I deploy 40+ machines in a single app (udns). Today, I noticed that one of them has gone missing (without my intervention). I don’t know exactly when, but it is worrying that machines that are active may go missing like this.

# the zombie machine in question:
24d891dec4d687	udns-yyz 	stopped	   :	1970-01-01T00:00:00Z	0001-01-01T00:00:00Z

This is the second time that it has happened (previously, it was in vin which is not explicitly supported for machines, so that was okay), I thought I’d let Fly engs know that there’s some latent bug lurking which possibly could have dire consequences, esp for Fly-automated Postgres v2.

cc: @JP_Phillips

The underlying host that machine was on has been decommissioned. We’ll get the machine record updated to reflect this.

1 Like

Thanks. So future decommissions could cause zombies? Or, is the root-cause being addressed? I ask because I’d want to factor this for before I begin to move all our prod traffic to Fly.

I don’t know if the issue I am seeing is related, but I can’t deploy newer image to any machine anymore (except the ones in maa). I suspect some lease or the other is what’s blocking the deploy to udns? If that’s indeed the case, how can I make Fly relinquish those leases?

I can see that the newer machines that I clone in udns are also stuck in created and never transition to started/stopped.

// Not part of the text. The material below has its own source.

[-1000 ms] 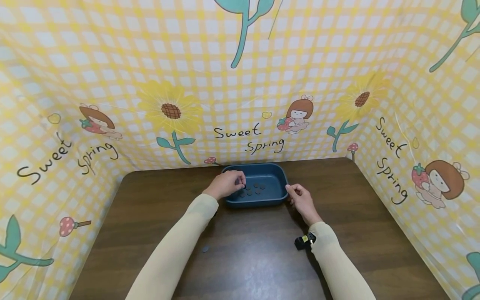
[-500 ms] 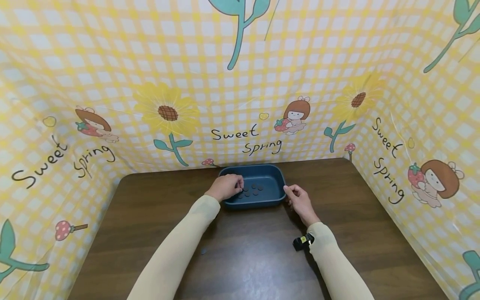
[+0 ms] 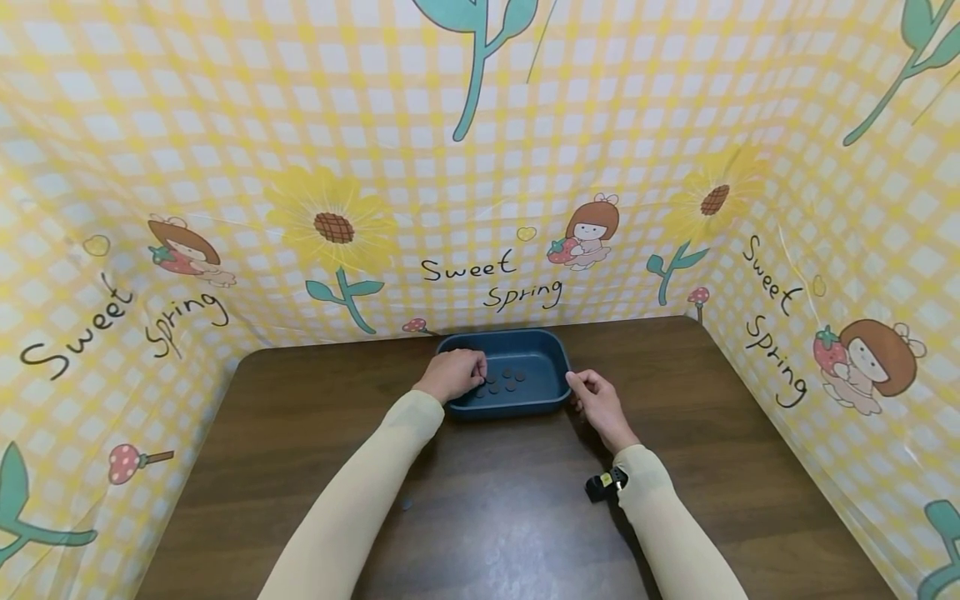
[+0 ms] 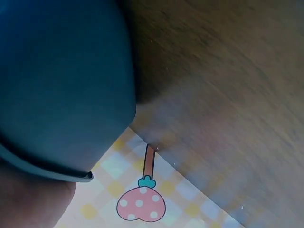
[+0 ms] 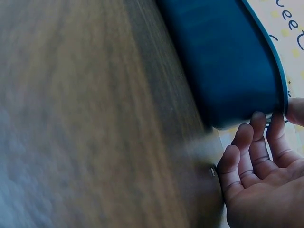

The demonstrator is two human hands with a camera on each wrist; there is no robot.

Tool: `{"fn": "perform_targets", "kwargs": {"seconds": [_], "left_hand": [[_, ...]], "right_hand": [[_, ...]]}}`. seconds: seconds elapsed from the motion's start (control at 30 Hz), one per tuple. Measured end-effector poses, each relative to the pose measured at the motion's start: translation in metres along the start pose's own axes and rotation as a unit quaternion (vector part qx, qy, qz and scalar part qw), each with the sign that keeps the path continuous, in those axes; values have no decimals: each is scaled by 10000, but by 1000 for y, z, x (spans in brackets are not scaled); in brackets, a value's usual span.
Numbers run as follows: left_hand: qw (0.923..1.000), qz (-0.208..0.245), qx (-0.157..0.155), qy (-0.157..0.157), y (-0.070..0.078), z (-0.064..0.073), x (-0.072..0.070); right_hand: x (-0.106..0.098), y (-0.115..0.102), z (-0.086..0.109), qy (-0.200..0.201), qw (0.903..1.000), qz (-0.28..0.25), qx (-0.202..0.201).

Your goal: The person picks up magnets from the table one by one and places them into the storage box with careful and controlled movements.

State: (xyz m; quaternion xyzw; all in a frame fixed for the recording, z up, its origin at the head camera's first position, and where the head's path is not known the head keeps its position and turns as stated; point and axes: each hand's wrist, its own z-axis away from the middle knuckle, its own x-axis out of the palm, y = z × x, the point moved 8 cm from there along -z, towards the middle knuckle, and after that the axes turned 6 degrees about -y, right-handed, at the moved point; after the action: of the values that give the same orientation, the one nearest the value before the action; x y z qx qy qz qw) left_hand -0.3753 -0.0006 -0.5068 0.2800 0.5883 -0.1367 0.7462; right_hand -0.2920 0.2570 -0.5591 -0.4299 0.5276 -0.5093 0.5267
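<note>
A dark blue rectangular tray (image 3: 525, 407) stands at the back of the wooden table. Several small brown coins (image 3: 510, 387) lie spread on its floor. My left hand (image 3: 452, 375) reaches over the tray's left side, fingertips bent down, pinching what looks like a dark coin close over the floor. In the left wrist view the tray's outer wall (image 4: 66, 85) hides the fingertips, leaving a bit of the hand (image 4: 33, 199). On the right end, my right hand (image 3: 602, 403) grips the rim between thumb and index finger; the other fingers (image 5: 243, 137) curl beside the outer wall.
One small bluish-grey disc (image 3: 407, 504) lies on the table (image 3: 495, 517) beside the left forearm. A yellow checked cloth (image 3: 480, 183) with printed flowers and words rises behind the tray and along both sides. A black wrist camera (image 3: 603, 484) sits on the right wrist.
My left hand has dipped slightly lower into the tray, its fingertips nearer the floor. My right hand keeps its grip on the rim. The whole head view has shifted a little.
</note>
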Motion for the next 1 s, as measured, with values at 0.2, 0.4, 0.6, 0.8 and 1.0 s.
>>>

e148e452addd89	udns-yyz3	created	yyz   	udns:deployment-01GE3134FAY3X1AS8F76DZBZ16	fdaa:0:35f3:a7b:88dc:eba1:c3e1:2	      	2022-10-25T15:14:52Z	2022-10-25T15:14:52Z	

Sorry it took a bit to get things cleaned up but you should no longer see machine 24d891dec4d687. And as for machine e148e452addd89, it did eventually start after we resolved an issue with our registry in yyz, incident.

1 Like

Oh wow, a machine in jnb (73d8d1d7a9d891) that went full zombie (presumably due to some incident or the other) a few days ago has automagically recovered! I needn’t monitor zombies anymore then?